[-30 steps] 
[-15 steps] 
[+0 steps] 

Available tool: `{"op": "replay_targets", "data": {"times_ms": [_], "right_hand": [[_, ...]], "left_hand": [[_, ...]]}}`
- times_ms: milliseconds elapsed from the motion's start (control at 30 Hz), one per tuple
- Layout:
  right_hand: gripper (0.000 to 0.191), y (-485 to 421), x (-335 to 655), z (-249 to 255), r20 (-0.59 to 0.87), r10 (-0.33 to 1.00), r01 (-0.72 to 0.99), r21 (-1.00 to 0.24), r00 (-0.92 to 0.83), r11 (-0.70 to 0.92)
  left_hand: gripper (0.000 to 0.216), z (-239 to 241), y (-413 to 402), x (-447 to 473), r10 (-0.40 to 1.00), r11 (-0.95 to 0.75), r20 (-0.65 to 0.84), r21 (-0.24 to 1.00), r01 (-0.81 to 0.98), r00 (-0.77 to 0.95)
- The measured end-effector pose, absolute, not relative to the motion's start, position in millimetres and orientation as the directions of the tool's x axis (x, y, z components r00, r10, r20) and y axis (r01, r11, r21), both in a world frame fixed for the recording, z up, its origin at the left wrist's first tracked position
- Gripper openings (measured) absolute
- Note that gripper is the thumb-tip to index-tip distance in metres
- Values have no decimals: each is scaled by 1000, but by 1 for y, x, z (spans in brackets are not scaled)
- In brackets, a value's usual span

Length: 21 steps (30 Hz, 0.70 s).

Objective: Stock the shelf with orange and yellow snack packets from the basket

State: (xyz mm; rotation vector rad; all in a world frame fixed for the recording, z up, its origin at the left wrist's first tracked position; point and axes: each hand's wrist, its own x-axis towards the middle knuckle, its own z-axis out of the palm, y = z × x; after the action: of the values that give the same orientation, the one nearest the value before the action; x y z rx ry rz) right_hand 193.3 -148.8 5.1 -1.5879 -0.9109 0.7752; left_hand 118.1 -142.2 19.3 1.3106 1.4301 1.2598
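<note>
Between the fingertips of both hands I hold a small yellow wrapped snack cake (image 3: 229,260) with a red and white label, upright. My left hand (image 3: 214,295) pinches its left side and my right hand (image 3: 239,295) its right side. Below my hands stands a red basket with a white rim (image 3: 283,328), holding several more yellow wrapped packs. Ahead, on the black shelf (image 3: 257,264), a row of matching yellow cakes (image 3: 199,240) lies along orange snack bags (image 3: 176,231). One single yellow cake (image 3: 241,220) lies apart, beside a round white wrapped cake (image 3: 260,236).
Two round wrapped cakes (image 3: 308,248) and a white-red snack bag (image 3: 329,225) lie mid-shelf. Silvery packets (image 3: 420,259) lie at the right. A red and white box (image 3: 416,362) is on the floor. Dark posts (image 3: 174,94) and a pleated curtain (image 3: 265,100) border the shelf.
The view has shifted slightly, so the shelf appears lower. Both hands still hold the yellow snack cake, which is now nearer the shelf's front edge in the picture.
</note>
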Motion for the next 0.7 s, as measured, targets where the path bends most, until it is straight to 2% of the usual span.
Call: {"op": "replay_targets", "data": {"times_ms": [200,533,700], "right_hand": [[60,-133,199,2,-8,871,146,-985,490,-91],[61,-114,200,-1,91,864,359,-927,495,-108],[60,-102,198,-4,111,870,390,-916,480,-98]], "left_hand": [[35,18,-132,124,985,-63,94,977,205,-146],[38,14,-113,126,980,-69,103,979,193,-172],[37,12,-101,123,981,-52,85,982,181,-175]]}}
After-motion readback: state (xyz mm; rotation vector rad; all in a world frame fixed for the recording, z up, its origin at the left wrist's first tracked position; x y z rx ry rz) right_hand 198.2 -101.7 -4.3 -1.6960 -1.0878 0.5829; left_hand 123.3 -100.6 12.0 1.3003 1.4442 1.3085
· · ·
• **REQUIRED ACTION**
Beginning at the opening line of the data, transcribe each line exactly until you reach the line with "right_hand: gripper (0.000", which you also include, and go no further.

• **WRITTEN REPLY**
[-30 steps] 
[-15 steps] 
[+0 steps] 

Available tool: `{"op": "replay_targets", "data": {"times_ms": [_], "right_hand": [[_, ...]], "left_hand": [[_, ...]]}}`
- times_ms: milliseconds elapsed from the motion's start (control at 30 Hz), one per tuple
- Layout:
  right_hand: gripper (0.000 to 0.191), y (-485 to 421), x (-335 to 655), z (-249 to 255), r20 (-0.59 to 0.87), r10 (-0.33 to 1.00), r01 (-0.72 to 0.99), r21 (-1.00 to 0.24), r00 (-0.92 to 0.83), r11 (-0.70 to 0.92)

The requested output has been given in full.